PROBLEM REQUIREMENTS
Determine the number of lines in the following entries that hold the word "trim". Give only that number.

GIVEN RECORDS
_ _ _ _ _ _ _
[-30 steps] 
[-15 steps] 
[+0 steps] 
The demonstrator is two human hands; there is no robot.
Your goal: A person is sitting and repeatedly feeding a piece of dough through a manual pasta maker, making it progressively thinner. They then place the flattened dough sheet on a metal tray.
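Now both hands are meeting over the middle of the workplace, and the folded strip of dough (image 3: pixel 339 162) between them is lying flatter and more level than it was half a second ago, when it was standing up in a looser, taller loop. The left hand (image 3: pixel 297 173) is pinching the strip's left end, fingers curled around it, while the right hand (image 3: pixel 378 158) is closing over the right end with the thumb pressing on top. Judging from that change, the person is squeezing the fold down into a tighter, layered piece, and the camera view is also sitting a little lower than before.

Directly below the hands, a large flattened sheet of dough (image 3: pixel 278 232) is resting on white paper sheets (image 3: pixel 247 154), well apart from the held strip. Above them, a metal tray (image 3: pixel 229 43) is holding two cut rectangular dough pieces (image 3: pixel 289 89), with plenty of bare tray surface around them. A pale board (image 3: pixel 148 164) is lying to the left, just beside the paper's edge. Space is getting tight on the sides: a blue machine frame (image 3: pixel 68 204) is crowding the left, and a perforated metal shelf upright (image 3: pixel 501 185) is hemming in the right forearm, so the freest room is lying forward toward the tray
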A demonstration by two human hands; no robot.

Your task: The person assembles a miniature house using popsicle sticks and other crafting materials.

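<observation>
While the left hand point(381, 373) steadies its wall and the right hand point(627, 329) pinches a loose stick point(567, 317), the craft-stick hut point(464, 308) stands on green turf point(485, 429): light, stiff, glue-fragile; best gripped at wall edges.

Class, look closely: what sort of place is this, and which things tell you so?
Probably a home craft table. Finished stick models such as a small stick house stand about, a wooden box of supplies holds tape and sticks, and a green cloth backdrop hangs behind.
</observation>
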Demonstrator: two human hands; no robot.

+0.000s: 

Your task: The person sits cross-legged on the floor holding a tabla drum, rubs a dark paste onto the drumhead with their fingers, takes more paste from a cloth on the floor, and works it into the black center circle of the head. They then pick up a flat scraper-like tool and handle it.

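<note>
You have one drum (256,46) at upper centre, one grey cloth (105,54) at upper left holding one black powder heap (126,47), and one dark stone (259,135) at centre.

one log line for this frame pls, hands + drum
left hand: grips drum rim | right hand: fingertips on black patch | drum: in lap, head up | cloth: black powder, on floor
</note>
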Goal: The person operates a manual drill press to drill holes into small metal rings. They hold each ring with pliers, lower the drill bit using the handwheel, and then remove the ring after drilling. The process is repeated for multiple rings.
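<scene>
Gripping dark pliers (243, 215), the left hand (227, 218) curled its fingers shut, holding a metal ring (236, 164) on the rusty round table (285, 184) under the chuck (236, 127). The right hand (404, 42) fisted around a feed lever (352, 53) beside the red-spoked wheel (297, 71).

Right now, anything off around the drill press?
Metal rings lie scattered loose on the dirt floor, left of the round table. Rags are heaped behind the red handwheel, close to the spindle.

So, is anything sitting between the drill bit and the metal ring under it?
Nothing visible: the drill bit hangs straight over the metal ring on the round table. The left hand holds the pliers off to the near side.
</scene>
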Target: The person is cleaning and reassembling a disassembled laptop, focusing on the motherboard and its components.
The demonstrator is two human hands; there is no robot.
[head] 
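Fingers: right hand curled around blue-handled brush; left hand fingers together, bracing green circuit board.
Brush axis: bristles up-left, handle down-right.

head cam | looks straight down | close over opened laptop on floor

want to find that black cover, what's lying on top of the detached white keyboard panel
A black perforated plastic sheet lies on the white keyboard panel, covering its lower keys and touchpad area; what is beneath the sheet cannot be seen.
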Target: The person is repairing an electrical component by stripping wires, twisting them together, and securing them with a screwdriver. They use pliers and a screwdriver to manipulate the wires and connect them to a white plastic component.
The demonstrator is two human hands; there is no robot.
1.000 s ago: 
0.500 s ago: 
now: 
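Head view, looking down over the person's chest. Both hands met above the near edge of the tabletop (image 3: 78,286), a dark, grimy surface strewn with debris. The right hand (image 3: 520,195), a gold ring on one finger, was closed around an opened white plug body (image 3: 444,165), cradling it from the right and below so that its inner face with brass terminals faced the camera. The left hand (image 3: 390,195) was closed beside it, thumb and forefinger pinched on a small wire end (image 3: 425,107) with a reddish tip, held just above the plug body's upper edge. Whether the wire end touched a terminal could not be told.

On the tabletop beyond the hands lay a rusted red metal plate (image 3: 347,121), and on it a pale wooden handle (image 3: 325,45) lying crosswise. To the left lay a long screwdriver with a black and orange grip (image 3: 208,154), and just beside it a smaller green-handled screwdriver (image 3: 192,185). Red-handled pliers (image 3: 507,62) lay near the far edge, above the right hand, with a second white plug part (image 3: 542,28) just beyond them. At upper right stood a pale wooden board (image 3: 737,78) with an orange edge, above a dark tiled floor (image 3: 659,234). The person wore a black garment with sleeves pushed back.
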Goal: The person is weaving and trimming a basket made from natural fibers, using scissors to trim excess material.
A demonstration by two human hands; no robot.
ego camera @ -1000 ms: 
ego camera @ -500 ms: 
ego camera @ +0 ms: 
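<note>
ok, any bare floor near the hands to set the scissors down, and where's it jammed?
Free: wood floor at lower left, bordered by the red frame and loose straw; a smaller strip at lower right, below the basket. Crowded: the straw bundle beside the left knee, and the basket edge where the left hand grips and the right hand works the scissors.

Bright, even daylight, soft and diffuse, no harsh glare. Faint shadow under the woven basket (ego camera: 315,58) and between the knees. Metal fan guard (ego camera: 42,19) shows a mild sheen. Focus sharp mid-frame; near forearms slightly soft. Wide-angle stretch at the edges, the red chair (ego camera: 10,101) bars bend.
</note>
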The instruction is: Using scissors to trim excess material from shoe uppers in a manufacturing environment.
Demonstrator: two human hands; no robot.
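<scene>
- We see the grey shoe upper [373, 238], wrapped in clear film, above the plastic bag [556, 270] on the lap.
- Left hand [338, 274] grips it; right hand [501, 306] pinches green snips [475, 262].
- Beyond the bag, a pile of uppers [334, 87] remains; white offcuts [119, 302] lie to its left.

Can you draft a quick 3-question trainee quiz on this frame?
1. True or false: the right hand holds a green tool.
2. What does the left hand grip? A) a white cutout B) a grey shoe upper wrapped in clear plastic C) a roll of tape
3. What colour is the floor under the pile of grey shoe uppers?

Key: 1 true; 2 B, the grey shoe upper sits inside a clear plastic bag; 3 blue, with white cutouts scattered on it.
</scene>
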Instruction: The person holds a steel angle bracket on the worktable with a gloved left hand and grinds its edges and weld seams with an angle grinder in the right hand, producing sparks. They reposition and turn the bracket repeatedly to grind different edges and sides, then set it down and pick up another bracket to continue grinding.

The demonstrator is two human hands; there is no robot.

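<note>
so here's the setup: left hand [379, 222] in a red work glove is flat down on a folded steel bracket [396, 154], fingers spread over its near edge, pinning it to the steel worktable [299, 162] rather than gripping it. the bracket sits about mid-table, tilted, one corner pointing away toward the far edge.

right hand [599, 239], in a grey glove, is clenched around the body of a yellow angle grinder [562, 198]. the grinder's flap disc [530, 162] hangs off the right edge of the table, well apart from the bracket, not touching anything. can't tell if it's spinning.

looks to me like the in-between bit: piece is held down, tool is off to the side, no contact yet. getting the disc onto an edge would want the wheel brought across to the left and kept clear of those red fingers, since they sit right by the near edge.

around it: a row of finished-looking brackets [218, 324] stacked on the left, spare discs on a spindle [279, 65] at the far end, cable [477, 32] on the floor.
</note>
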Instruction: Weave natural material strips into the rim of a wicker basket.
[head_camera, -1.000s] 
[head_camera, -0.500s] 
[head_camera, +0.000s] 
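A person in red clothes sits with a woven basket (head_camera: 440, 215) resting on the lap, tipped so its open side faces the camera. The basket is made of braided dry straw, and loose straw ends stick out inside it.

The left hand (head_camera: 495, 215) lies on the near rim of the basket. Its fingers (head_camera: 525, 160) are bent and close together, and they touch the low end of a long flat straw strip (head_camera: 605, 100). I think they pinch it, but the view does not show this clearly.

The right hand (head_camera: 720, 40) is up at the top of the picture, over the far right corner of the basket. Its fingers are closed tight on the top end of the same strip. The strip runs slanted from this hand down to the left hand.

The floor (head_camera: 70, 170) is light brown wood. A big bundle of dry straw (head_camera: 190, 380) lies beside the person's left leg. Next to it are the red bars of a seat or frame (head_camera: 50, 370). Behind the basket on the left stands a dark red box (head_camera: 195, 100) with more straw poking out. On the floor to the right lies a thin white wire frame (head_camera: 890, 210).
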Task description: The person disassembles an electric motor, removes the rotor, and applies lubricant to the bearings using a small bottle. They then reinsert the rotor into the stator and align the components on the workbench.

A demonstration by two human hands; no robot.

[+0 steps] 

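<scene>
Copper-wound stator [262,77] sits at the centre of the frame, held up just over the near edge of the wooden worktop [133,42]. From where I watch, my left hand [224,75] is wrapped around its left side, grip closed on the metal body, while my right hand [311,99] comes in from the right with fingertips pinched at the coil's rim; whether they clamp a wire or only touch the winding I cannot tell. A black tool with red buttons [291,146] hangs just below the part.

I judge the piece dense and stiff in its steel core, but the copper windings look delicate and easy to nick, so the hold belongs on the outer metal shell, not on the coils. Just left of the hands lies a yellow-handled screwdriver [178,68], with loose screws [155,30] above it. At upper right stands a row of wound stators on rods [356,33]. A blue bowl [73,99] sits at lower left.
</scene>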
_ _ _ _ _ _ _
SOLUTION
2